• [Exercise instructions]: Reprint the full listing exactly.

• [Collected material]:
= Beginning of Section =
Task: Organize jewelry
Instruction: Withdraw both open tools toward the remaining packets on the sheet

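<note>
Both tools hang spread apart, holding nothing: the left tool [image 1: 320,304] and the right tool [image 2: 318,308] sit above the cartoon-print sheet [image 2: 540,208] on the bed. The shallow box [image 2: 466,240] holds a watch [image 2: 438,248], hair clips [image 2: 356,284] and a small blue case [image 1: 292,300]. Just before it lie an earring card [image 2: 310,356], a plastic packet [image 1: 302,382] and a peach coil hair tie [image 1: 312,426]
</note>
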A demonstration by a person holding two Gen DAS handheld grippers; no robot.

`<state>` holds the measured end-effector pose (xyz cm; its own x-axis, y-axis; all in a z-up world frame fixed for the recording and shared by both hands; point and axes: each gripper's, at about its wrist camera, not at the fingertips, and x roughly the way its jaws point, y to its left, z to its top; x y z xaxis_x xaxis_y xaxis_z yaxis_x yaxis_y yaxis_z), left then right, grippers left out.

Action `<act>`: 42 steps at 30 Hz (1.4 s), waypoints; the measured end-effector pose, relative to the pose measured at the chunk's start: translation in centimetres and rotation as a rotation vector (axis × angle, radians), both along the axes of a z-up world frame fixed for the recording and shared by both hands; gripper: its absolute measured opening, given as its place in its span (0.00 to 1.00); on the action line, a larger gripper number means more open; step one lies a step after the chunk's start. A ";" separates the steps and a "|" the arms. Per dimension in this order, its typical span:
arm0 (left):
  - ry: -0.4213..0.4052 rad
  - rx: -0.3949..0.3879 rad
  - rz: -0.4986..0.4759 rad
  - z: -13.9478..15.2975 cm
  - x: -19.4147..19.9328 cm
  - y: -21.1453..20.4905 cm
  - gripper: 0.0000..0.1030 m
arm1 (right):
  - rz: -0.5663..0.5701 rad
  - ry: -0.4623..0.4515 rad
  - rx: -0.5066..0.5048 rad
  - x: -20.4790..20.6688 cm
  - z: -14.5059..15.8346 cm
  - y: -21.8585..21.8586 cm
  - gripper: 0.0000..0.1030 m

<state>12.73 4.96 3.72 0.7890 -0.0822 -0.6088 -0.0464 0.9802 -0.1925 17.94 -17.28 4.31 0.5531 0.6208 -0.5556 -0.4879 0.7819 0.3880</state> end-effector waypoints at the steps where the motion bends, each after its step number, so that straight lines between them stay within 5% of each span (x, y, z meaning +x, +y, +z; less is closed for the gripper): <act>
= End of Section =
• [Answer box]:
Task: Organize jewelry
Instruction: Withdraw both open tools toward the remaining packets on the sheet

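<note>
Both tools hang spread apart, holding nothing: the left tool [image 1: 320,304] and the right tool [image 2: 318,308] sit above the cartoon-print sheet [image 2: 540,208] on the bed. The shallow box [image 2: 466,240] holds a watch [image 2: 438,248], hair clips [image 2: 356,284] and a small blue case [image 1: 292,300]. Just before it lie an earring card [image 2: 310,356], a plastic packet [image 1: 302,382] and a peach coil hair tie [image 1: 312,426]
</note>
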A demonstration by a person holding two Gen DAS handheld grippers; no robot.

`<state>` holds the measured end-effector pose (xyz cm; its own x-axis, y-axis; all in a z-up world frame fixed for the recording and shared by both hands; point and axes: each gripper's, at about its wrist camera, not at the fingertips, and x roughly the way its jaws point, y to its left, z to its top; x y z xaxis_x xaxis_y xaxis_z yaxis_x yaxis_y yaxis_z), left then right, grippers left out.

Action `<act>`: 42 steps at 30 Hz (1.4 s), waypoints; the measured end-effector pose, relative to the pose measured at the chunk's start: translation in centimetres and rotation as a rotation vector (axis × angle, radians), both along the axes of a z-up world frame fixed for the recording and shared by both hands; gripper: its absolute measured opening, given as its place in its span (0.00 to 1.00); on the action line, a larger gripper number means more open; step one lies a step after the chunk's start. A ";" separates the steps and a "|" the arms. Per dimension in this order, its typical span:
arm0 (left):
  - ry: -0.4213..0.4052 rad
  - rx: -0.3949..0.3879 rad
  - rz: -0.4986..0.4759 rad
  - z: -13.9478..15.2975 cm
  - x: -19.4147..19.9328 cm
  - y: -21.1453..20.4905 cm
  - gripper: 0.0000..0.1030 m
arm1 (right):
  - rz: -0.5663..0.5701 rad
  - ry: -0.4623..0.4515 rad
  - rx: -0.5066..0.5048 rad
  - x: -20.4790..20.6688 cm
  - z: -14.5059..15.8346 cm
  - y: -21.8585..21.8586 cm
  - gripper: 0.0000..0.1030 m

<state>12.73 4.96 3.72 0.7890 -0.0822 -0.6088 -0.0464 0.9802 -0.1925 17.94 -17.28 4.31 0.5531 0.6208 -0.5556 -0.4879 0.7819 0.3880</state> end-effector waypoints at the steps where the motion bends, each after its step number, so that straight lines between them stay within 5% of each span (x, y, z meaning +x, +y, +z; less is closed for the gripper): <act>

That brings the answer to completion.